DATASET CONTENT:
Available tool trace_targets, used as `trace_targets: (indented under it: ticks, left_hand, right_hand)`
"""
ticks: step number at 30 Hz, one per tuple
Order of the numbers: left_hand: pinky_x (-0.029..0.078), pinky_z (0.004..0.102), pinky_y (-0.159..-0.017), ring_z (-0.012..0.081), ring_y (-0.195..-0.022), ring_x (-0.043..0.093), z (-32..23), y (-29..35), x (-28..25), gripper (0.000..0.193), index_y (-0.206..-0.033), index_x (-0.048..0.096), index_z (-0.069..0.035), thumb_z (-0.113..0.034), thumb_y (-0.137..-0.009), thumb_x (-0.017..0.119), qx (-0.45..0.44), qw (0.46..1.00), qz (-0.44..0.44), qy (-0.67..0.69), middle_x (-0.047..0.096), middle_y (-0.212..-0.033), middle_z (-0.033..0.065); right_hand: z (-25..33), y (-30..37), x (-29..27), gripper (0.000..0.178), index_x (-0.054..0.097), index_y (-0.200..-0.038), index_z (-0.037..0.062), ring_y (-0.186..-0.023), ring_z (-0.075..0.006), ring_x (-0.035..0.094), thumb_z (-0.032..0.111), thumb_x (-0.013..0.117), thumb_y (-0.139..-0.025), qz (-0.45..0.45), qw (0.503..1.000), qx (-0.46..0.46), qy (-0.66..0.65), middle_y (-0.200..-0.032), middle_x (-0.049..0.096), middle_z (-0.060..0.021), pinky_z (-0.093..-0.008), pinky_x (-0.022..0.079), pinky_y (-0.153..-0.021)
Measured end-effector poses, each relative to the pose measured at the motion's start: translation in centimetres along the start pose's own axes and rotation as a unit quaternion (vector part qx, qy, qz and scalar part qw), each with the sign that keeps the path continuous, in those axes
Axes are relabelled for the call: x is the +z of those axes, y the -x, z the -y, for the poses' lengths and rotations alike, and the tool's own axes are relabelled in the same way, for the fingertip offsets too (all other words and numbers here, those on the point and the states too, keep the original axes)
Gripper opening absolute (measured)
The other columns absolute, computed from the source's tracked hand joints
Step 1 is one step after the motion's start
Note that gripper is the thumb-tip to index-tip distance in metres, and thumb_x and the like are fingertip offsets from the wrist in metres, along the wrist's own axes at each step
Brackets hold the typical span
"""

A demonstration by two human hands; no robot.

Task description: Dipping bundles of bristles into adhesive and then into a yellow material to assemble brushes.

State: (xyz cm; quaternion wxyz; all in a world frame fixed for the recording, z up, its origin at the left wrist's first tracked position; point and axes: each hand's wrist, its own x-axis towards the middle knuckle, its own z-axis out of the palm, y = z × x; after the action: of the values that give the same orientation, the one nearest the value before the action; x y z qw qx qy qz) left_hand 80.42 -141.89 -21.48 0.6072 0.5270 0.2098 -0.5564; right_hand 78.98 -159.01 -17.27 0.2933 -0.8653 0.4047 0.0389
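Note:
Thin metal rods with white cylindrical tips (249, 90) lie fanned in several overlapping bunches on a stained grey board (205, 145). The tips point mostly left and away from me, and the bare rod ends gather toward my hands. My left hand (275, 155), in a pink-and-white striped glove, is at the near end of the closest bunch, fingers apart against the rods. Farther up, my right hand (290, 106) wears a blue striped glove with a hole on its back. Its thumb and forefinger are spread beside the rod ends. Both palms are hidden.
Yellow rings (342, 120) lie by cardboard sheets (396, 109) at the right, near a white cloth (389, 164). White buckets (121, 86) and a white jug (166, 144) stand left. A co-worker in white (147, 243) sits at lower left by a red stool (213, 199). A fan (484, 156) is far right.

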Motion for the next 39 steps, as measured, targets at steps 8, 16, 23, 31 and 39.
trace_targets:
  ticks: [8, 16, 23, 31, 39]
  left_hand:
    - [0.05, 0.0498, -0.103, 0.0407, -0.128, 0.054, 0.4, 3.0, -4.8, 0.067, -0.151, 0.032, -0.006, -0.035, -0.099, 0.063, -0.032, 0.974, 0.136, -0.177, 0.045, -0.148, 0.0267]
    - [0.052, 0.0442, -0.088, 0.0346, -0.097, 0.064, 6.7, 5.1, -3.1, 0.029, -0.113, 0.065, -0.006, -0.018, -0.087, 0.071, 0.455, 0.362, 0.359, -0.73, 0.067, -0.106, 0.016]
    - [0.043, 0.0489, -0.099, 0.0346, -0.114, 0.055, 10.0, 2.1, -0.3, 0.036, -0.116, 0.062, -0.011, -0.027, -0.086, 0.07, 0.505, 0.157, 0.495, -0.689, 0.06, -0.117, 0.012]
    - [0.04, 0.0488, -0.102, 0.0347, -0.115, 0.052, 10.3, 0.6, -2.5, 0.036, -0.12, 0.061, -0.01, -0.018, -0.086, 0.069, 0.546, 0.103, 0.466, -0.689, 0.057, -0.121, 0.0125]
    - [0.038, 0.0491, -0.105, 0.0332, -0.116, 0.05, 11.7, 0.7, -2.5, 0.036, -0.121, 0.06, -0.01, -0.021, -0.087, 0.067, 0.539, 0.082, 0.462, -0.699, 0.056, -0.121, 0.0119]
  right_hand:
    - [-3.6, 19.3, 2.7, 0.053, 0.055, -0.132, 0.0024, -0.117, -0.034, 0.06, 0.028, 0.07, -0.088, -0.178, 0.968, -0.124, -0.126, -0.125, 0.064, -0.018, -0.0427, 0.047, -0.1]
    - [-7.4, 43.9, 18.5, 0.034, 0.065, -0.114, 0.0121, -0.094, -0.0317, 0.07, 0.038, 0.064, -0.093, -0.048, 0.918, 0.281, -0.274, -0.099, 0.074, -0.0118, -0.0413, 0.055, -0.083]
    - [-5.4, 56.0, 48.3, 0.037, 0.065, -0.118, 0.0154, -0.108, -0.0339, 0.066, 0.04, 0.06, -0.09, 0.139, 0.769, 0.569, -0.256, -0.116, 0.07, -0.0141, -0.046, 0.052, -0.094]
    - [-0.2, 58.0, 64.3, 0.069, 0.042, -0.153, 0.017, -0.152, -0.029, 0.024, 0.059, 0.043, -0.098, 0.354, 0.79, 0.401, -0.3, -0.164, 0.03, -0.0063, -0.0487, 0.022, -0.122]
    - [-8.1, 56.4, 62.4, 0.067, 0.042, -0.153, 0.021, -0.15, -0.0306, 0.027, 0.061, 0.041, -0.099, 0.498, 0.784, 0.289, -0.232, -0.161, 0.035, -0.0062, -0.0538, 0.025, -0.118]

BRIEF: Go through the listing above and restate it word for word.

ANSWER FOR THE TASK:
Available tool trace_targets, used as `trace_targets: (indented under it: ticks, left_hand, right_hand)`
"""
ticks: step number at 30 Hz, one per tuple
Order of the numbers: left_hand: pinky_x (-0.029..0.078), pinky_z (0.004..0.102), pinky_y (-0.159..-0.017), ring_z (-0.012..0.081), ring_y (-0.195..-0.022), ring_x (-0.043..0.093), z (-32..23), y (-29..35), x (-28..25), gripper (0.000..0.193), index_y (-0.206..-0.033), index_x (-0.048..0.096), index_z (-0.069..0.035), thumb_z (-0.113..0.034), thumb_y (-0.137..-0.009), thumb_x (-0.017..0.119), qx (-0.45..0.44), qw (0.46..1.00), qz (-0.44..0.44), qy (-0.67..0.69), middle_x (-0.047..0.096), middle_y (-0.212..-0.033), middle_z (-0.033..0.065); right_hand: z (-25..33), y (-30..37), x (-29..27), gripper (0.000..0.178), index_x (-0.054..0.097), index_y (-0.200..-0.038), index_z (-0.037..0.062), ring_y (-0.186..-0.023), ring_z (-0.075..0.006), ring_x (-0.035..0.094), thumb_z (-0.032..0.111), thumb_x (-0.013..0.117), thumb_y (-0.139..-0.025), qz (-0.45..0.45), qw (0.503..1.000), qx (-0.46..0.46), qy (-0.66..0.65), middle_y (-0.200..-0.032), middle_x (-0.049..0.096), middle_z (-0.060..0.021), pinky_z (-0.093..-0.008), pinky_x (-0.022..0.079), pinky_y (-0.153..-0.021)
Measured end-effector poses, each relative to the pose measured at the motion's start: translation in centimetres along the start pose's own axes and rotation as a unit quaternion (vector part qx, qy, qz and scalar part qw), each with the sign that keeps the path continuous, in those axes
Axes are relabelled for the call: x is the +z of those axes, y the -x, z the -y, for the poses' lengths and rotations alike, and the tool's own axes are relabelled in the same way, for the fingertip offsets too (all other words and numbers here, those on the point and the states too, keep the original axes)
Gripper opening absolute (measured)
The other columns absolute, computed from the source's tracked hand joints
Step 1 is one step after the motion's start
Note that gripper is the thumb-tip to index-tip distance in metres, and thumb_x and the like are fingertip offsets from the wrist in metres, along the wrist's own axes at each step
Brackets hold the typical span
"""

A demonstration by two human hands; no robot.

Task description: Dipping bundles of bristles into adhesive and then into a yellow material to assemble brushes.

State: (xyz cm; quaternion wxyz; all in a world frame fixed for the recording, z up, its origin at the left wrist's first tracked position; point and axes: each hand's wrist, its own x-axis towards the middle knuckle, its own z-axis out of the palm, y = z × x; after the action: of the values that give the same orientation, the one nearest the value before the action; x y z qw qx qy qz) left_hand 80.42 -141.89 -21.48 0.6072 0.5270 0.2098 -0.5564; right_hand 78.98 -159.01 -17.27 0.2933 -0.8653 0.4047 0.0389
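Note:
Thin metal rods with white cylindrical tips (249, 90) lie fanned in several overlapping bunches on a stained grey board (205, 145). The tips point mostly left and away from me, and the bare rod ends gather toward my hands. My left hand (275, 155), in a pink-and-white striped glove, is at the near end of the closest bunch, fingers apart against the rods. Farther up, my right hand (290, 106) wears a blue striped glove with a hole on its back. Its thumb and forefinger are spread beside the rod ends. Both palms are hidden.
Yellow rings (342, 120) lie by cardboard sheets (396, 109) at the right, near a white cloth (389, 164). White buckets (121, 86) and a white jug (166, 144) stand left. A co-worker in white (147, 243) sits at lower left by a red stool (213, 199). A fan (484, 156) is far right.
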
Motion for the next 39 steps, as measured, targets at steps 8, 16, 23, 31 and 39.
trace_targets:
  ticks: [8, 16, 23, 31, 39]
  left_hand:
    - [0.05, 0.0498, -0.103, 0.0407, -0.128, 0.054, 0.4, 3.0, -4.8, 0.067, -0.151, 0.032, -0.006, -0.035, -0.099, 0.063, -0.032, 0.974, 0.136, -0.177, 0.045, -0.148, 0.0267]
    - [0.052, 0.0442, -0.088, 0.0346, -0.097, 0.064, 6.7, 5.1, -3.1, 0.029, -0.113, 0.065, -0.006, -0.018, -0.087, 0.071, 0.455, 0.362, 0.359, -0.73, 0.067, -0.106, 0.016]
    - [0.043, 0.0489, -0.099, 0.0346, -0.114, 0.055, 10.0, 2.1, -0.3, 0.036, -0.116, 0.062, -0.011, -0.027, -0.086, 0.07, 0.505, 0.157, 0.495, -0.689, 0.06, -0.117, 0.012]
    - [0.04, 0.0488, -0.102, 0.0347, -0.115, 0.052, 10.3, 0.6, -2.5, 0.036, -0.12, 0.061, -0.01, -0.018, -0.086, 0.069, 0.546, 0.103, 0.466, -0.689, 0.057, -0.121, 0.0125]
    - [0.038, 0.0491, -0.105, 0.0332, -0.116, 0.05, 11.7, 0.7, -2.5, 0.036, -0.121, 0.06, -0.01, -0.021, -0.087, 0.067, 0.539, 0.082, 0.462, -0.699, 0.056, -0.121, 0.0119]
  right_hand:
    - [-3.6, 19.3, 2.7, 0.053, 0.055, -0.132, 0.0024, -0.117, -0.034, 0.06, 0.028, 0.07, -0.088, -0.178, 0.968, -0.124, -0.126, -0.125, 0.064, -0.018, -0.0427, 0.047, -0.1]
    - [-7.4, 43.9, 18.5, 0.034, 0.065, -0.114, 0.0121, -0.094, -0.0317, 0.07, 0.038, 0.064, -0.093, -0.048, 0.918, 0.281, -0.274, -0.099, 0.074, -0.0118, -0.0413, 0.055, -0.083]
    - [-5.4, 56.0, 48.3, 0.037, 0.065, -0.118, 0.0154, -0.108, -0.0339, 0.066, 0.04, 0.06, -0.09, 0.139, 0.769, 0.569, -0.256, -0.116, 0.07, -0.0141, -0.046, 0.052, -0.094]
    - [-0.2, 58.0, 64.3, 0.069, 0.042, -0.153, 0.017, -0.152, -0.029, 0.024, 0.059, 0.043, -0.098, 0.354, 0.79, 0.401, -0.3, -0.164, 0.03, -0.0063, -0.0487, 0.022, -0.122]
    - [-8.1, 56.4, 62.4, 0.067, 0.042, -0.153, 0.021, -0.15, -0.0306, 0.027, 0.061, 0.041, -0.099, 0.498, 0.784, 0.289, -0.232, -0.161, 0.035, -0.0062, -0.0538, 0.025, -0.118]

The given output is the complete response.